# Directions for this task
Please state how many lines of the data contain "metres". The number by itself is enough.

# Supplied data
____________________

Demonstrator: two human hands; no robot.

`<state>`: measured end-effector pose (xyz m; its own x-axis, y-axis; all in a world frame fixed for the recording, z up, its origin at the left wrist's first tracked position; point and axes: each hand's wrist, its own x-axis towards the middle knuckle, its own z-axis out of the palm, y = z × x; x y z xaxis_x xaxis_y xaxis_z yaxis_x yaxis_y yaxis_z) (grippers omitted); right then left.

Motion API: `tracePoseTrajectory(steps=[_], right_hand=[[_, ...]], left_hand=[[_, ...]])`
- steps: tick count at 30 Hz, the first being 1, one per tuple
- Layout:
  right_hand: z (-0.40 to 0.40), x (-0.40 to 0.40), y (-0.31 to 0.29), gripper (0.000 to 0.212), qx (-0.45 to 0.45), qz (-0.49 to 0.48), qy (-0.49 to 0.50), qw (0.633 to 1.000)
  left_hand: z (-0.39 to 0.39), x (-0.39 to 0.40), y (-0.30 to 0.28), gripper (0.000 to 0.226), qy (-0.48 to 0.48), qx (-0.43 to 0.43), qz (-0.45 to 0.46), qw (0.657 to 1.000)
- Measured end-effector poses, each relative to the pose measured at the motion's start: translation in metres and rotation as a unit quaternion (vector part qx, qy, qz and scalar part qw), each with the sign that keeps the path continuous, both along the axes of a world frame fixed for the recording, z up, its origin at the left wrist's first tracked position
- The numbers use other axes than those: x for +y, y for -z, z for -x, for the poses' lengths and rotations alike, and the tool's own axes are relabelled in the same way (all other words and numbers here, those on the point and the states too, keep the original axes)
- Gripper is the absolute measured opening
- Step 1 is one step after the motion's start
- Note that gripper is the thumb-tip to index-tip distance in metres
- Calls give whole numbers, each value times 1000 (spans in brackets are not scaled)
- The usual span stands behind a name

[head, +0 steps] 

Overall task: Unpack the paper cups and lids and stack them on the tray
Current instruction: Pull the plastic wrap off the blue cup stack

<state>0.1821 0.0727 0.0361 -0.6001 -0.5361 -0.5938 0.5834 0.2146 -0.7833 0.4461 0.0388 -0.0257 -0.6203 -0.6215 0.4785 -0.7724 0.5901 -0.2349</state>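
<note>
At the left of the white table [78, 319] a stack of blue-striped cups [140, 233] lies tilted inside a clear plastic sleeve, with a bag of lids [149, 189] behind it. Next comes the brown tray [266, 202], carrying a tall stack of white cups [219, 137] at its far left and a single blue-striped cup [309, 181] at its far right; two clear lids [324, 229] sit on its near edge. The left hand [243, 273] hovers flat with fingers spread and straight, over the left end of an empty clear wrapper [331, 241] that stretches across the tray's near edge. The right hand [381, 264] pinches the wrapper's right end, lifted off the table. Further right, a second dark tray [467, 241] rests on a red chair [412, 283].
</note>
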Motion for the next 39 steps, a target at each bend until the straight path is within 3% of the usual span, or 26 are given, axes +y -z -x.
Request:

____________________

# Solution
2